Slashdot has an article on the use of laptops in exams. The idea is that it's a sort of "open laptop" exam where students are free to bring their laptops and wireless modems into the exam room and search the Internet for material during the exam. There are obvious worries about the possibility that students will simply cut-and-paste information and aren't learning anything, but provided that such exams are limited to topics which require a lot more that just reciting facts this may not be a major problem: I never sat an open book exam where I could have walked in cold and got enough information from the texts in the allotted time to get a decent grade. I do see two problems. First, what's to stop people cheating by emailing the correct answers to their friends (or even incorrect answers to their rivals)? Second, if the use of a laptop will actually make a significant difference to your chances of passing the test, isn't this just another barrier thrown up between the relatively well-off and the rest of the student populace?
Sunday 19 March 2000, 23:00 GMT
There are two British high-tech businessmen in a list of tech billionaires published by Forbes Global magazine. The article mentions one very interesting fact: more than half the billionaires on the list only became billionaires in the last nine months.

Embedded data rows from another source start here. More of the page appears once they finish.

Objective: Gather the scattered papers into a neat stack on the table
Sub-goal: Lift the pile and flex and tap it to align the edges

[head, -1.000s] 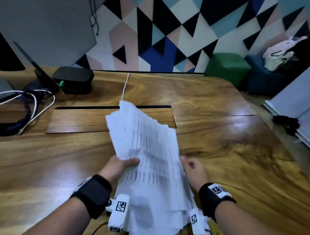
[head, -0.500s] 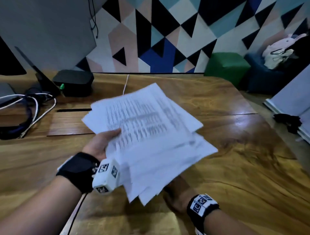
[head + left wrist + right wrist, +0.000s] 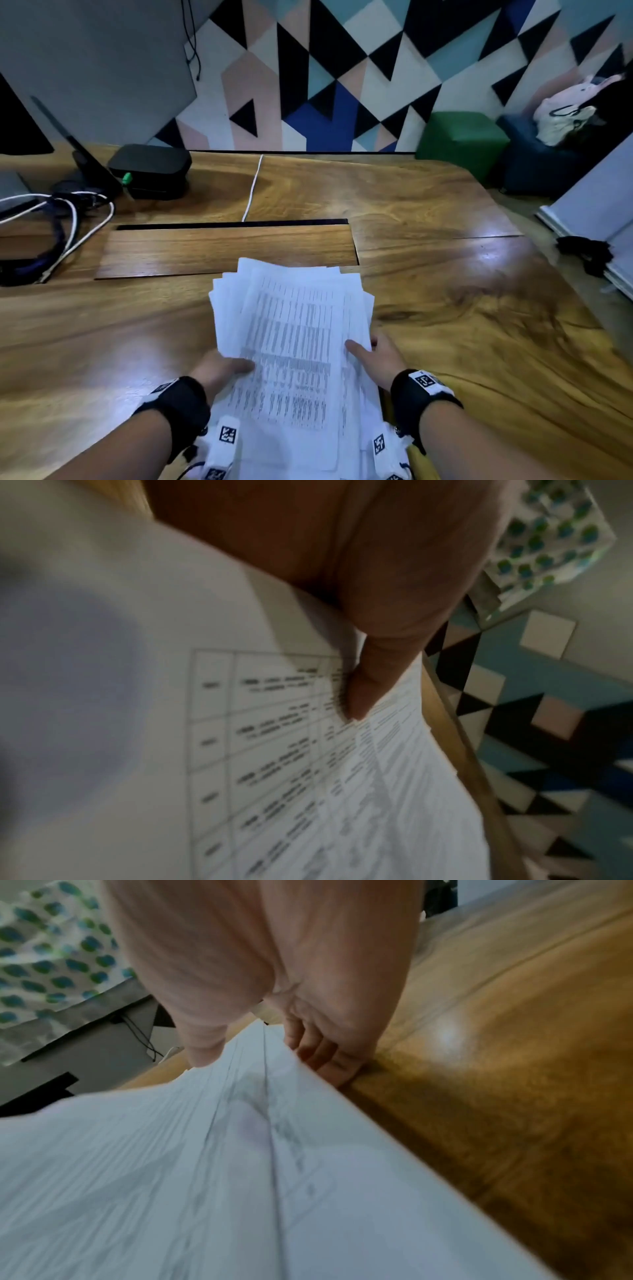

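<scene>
Printed papers (image 3: pixel 291 346): light, floppy, apt to slide; pinched at both side edges by left hand (image 3: pixel 219 371) and right hand (image 3: pixel 380 359); best gripped there, seemingly uneven yet.

— How many hands are seen?
— Two are counted: the left hand (image 3: pixel 219 368) and the right hand (image 3: pixel 380 356), each with one black wrist strap.
— And the papers (image 3: pixel 294 342)?
— One loose bundle is held; single sheets cannot be counted.
— What else is counted on the surface (image 3: pixel 445 308)?
— One black box (image 3: pixel 150 171), one thin white cable (image 3: pixel 252 188). Beyond, one green cube seat (image 3: pixel 459 137) is seen.
</scene>
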A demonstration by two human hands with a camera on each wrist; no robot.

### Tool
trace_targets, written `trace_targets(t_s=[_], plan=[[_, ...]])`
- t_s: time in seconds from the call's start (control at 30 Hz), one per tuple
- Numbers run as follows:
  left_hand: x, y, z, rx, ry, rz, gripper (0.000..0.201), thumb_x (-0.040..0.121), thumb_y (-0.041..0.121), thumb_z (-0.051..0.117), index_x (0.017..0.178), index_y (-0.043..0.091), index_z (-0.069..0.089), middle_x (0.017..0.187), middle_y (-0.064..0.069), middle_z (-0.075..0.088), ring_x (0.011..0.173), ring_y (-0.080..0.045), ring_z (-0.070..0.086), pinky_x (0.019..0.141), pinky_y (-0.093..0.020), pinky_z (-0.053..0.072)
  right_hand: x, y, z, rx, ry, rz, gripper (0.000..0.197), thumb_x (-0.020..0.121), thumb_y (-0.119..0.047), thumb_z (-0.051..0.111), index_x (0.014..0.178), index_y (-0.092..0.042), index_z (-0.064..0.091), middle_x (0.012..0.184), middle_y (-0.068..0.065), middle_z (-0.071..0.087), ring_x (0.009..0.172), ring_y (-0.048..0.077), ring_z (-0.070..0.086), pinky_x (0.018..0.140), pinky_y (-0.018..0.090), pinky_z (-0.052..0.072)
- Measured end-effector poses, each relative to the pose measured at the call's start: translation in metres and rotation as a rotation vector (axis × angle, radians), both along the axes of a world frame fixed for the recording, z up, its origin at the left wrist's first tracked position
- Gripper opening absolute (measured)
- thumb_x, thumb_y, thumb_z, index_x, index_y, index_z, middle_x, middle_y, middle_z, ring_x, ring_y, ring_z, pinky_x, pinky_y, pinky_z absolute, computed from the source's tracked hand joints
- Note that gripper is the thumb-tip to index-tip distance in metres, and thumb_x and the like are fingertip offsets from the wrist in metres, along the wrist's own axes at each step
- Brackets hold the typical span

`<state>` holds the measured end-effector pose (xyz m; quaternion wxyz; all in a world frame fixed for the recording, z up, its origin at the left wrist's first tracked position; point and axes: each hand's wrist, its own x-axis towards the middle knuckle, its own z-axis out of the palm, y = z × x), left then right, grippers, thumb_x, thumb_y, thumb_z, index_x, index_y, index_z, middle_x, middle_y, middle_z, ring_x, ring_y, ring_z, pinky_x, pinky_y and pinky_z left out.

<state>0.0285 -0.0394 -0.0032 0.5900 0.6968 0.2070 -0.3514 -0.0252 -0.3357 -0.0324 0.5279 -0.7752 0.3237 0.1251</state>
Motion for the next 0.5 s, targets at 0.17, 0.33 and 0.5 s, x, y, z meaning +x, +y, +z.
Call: trace_targets(t_s=[0.17, 0.33, 0.5], plan=[[0.007, -0.012, 0.039, -0.235, -0.159, -0.057, 0.052, 0.058, 0.011, 0.08, 0.107, -0.004, 0.069, 0.104, -0.021, 0.074, 0.095, -0.032, 0.072, 0.094, -0.044, 0.053, -0.01, -0.006, 0.002, 0.226, -0.171, -0.138, 0.072, 0.063, -0.038, 0.088, 0.118, -0.009, 0.051, 0.107, -0.001, 0.07, 0.097, 0.016, 0.068, 0.077, 0.024, 0.053], [0.017, 0.007, 0.035, -0.379, -0.128, 0.002, 0.07, 0.047, 0.015, 0.087, 0.109, -0.01, 0.067, 0.109, -0.029, 0.069, 0.103, -0.04, 0.066, 0.097, -0.052, 0.049, -0.015, -0.012, 0.048, 0.806, -0.252, -0.134, 0.041, 0.076, -0.007, 0.071, 0.115, 0.002, 0.063, 0.112, 0.018, 0.071, 0.102, 0.03, 0.07, 0.079, 0.034, 0.059], [0.007, -0.02, 0.022, -0.065, -0.386, 0.06, 0.018, 0.078, 0.008, 0.077, 0.093, -0.002, 0.073, 0.095, -0.018, 0.076, 0.076, -0.022, 0.075, 0.065, -0.028, 0.058, -0.003, 0.018, 0.061, 0.5, -0.214, -0.123, 0.036, 0.072, -0.003, 0.075, 0.106, 0.004, 0.068, 0.1, 0.016, 0.075, 0.091, 0.029, 0.072, 0.083, 0.04, 0.059]])
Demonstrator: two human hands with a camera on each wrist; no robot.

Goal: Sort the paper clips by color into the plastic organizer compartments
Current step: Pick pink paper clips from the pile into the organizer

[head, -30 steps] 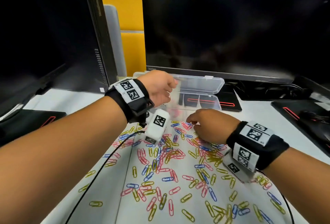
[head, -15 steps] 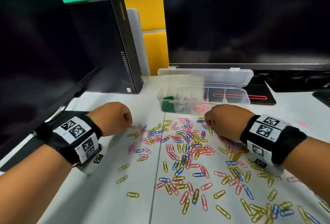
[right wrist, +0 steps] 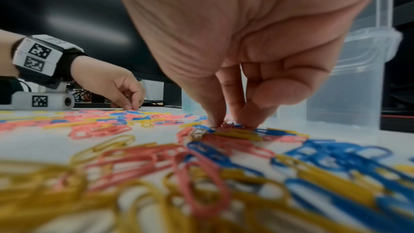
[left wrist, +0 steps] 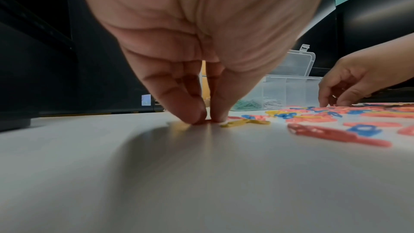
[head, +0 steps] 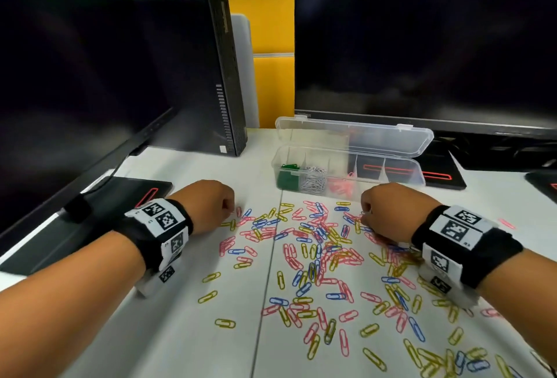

This strongly suggests to me that the vast majority of their wealth is the result of the current dot.com IPO fever in the States, and that given a good market correction once someone notices how few dot.coms make a profit an awful lot of those billionaires will drop right back off the list.
Malcolm Gladwell has written a number of thoughtful, insightful articles for the New Yorker magazine over the last few years, and now he's put them up on the web for everyone to read. Lots of very interesting material - go read.
The main reason there are fewer entries than usual today is that I spent much of my free time fighting with Windows 95's "Plug and Play" system. Microsoft's attempts to make PCs easy to use by hiding much of what's happening behind layers of GUI can be so frustrating sometimes, which is one reason to be thankful for the existence of the Windows Annoyances web site.